■ **What this task involves**: In the entries that follow, find the line containing "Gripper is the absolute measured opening"; from there, copy every line exactly through the line containing "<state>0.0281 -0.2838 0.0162".

[Records from a data source]
▬▬▬▬▬▬

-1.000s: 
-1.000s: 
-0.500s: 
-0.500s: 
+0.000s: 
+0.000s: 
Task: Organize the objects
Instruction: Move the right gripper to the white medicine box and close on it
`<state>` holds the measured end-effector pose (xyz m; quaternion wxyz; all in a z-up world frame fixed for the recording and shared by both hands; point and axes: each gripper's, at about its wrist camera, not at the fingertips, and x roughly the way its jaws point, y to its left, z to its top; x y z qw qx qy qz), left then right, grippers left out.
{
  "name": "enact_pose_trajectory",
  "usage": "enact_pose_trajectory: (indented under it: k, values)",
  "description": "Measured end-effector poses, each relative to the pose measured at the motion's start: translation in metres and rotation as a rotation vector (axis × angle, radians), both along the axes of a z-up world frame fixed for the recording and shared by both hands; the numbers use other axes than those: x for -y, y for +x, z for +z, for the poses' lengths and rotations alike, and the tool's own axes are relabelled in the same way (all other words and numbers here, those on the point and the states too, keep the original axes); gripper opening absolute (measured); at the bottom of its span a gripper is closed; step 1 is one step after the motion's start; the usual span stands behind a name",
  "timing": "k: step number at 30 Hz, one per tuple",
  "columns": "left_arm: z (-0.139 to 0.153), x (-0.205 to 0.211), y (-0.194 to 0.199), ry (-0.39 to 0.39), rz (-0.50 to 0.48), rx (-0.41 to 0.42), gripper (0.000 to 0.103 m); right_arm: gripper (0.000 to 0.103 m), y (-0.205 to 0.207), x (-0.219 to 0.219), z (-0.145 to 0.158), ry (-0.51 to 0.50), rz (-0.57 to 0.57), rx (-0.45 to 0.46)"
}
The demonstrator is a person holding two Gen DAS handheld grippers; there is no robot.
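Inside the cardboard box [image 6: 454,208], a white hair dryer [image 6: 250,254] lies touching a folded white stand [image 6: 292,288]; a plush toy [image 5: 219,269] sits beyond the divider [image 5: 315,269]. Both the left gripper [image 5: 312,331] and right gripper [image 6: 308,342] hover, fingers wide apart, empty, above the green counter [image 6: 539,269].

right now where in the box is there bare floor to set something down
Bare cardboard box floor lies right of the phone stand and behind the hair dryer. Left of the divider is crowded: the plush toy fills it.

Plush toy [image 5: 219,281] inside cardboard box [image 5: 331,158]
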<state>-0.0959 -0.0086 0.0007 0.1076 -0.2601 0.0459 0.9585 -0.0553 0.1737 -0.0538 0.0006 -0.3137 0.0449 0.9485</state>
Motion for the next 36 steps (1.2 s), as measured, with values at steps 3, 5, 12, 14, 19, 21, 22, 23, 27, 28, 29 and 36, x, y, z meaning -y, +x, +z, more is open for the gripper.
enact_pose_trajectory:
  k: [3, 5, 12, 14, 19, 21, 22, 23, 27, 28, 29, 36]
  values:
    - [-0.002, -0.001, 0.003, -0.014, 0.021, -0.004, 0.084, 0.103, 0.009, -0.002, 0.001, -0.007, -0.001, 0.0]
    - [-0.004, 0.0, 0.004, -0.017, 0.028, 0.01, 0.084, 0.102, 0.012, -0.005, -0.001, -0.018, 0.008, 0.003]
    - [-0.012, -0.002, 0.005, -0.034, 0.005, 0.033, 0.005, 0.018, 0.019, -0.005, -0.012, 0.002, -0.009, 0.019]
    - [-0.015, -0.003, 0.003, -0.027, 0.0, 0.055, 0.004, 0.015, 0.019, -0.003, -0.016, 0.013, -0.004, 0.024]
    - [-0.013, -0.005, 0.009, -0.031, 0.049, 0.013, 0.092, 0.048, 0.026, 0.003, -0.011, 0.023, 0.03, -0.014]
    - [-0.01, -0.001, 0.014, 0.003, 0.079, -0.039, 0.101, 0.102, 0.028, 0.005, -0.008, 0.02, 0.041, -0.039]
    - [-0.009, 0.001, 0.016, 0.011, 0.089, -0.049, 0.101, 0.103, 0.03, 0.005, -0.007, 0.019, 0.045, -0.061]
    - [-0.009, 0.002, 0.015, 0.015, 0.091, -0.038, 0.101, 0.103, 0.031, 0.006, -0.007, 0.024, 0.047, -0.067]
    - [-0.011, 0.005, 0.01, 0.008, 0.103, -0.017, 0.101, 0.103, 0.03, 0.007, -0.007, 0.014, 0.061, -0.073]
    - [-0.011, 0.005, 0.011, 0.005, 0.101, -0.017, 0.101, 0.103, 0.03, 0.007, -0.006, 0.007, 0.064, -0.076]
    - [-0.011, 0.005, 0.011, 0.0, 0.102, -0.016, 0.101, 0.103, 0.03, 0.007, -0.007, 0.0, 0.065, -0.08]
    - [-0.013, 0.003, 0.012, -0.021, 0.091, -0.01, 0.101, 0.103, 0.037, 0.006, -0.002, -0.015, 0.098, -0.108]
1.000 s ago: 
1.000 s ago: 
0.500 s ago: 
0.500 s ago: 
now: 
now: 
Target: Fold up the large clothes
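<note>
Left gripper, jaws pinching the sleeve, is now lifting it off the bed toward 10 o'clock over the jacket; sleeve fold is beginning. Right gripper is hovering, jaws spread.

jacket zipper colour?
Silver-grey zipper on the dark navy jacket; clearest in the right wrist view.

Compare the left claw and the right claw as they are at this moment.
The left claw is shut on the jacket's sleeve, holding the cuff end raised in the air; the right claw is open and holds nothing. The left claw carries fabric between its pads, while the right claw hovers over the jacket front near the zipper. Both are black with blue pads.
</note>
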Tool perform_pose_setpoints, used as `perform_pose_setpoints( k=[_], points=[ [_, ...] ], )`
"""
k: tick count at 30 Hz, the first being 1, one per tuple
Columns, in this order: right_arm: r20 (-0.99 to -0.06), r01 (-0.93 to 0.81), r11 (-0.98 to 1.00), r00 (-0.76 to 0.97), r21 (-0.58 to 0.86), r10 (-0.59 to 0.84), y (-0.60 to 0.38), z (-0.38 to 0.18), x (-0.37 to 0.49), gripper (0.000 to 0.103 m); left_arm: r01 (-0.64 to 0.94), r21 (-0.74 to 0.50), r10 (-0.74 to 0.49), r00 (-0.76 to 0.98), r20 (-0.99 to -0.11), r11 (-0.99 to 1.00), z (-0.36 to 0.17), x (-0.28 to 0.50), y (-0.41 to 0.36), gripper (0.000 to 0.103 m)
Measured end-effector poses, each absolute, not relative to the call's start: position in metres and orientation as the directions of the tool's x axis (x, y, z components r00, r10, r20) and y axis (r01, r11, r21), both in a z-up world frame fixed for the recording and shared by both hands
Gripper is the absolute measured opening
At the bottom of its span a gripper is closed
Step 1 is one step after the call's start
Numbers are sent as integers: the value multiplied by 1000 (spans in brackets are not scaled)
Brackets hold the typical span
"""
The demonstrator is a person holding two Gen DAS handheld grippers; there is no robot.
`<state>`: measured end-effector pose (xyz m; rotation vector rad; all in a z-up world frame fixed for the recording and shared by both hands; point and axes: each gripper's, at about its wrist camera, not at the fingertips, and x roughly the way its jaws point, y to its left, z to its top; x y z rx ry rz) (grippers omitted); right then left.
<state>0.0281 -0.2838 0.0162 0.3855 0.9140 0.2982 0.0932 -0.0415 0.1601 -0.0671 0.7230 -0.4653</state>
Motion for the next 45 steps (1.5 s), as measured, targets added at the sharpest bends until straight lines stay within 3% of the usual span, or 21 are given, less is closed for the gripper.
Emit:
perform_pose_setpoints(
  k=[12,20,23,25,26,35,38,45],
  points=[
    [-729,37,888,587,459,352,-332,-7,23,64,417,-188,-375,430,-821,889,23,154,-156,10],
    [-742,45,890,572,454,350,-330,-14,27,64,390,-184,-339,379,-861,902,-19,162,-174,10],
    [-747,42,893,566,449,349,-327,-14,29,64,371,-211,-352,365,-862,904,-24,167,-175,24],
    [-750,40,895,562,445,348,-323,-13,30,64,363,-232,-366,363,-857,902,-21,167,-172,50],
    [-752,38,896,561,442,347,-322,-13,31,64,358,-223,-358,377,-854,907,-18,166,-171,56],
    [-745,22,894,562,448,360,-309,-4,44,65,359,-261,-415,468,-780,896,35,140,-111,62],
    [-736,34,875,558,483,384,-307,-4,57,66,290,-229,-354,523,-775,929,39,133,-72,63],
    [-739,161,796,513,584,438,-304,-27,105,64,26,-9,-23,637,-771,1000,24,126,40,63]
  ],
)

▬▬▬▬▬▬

■ **Solution for this task**:
Gripper is the absolute measured opening
At the bottom of its span a gripper is closed
Step 1 is one step after the call's start
Numbers are sent as integers: the value multiplied by 1000 (spans in brackets are not scaled)
Brackets hold the typical span
"""
The demonstrator is a person holding two Gen DAS handheld grippers; there is no robot.
`<state>`: measured end-effector pose (xyz m; rotation vector rad; all in a z-up world frame fixed for the recording and shared by both hands; point and axes: each gripper's, at about its wrist camera, not at the fingertips, and x roughly the way its jaws point, y to its left, z to its top; x y z rx ry rz) (grippers omitted); right then left.
<state>0.0281 -0.2838 0.0162 0.3855 0.9140 0.2982 0.0932 -0.0415 0.1601 -0.0671 0.7230 -0.4653</state>

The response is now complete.